DEMOCRATIC REPUBLIC OF THE CONGO

JANUARY 31, 2005
Posted: February 14, 2005

José Wakadila, La Référence PlusIMPRISONED

Wakadila, a reporter with the private daily La Référence Plus, was taken into custody and imprisoned in the western town of Matadi on defamation charges brought by two national oil executives.

In September, a Kinshasa court sentenced Wakadila in absentia to 11 months in jail for defamation and ordered his newspaper to pay a fine equivalent to US$600, the director of Matadi central prison told the local press freedom group Journaliste en Danger (JED).

But André Ipakala, editor of the Kinshasa-based La Référence Plus, told CPJ that neither the newspaper nor Wakadila’s lawyer had been informed of the court judgment.
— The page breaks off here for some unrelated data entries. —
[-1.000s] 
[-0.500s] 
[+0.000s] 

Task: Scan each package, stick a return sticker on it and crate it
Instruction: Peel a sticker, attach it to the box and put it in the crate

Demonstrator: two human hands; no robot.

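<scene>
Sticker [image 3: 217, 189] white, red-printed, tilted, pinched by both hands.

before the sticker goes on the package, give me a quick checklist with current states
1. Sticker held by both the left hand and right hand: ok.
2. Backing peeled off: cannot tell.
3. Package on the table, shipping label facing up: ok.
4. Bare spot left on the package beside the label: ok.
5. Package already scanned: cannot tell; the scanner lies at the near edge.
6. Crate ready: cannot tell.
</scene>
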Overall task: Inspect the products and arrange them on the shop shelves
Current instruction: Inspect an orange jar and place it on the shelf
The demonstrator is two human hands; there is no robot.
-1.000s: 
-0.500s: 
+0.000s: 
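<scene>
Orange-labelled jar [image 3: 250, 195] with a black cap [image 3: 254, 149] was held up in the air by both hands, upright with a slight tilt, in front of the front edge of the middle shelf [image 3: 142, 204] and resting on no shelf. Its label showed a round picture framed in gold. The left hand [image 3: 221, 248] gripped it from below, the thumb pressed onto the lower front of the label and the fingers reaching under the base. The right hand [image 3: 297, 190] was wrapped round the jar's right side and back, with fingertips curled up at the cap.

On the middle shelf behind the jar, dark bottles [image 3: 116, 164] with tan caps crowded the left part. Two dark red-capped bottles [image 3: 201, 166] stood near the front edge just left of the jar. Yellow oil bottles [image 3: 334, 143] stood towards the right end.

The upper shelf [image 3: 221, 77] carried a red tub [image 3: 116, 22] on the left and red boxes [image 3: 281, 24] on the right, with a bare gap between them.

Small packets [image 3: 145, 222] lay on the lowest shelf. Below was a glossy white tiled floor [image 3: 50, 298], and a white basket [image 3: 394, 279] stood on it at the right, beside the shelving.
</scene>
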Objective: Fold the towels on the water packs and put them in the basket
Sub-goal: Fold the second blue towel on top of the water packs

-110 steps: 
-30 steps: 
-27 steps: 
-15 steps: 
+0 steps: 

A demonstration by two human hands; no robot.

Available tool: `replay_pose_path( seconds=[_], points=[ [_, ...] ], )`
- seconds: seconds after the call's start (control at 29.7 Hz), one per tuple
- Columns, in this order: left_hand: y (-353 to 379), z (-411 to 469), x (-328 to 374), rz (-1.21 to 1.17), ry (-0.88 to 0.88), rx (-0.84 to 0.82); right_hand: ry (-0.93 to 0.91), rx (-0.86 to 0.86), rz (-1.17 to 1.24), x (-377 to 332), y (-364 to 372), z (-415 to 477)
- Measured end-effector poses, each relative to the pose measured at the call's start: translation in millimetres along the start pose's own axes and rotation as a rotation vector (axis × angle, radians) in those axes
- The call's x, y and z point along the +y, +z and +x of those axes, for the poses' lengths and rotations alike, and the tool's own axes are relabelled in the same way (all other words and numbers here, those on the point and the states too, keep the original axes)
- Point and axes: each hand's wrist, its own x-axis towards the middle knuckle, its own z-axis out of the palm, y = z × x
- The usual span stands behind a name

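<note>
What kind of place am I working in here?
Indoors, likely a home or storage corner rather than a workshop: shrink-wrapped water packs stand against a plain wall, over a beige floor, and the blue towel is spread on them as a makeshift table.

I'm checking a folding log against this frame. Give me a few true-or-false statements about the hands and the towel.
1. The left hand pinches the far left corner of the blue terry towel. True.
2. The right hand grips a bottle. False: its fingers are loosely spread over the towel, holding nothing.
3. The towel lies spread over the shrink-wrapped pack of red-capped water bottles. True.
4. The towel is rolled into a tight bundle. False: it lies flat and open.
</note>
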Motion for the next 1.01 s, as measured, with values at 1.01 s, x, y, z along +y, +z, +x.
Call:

The newspaper has appealed.

Mvuemba Ntanda, president of DRC’s national oil refinery, SOCIR, and Jacobus Terrablanche, the refinery’s vice president, brought the charges, according to JED. The complaint stemmed from a July 17, 2004, article that accused certain SOCIR directors of corruption and of conspiring with multinational corporations to reduce the company’s crude oil refining capabilities, according to JED. In recent years, SOCIR has served mainly as a storage facility for imported petroleum products.

JED reported at the time that Wakadila received anonymous phone calls warning him of arrest and saying he chose the “wrong target.” Ntanda is the brother of Abdoulaye Yerodia, one of DRC’s four vice presidents. Wakadila, fearing arrest, went into hiding in his hometown of Matadi. He was arrested while boarding a bus to Kinshasa.

On February 8, Wakadila was brought to a court in Kinshasa, which granted him a provisional release. He was freed the same day after paying bail equivalent to US$200, according to JED.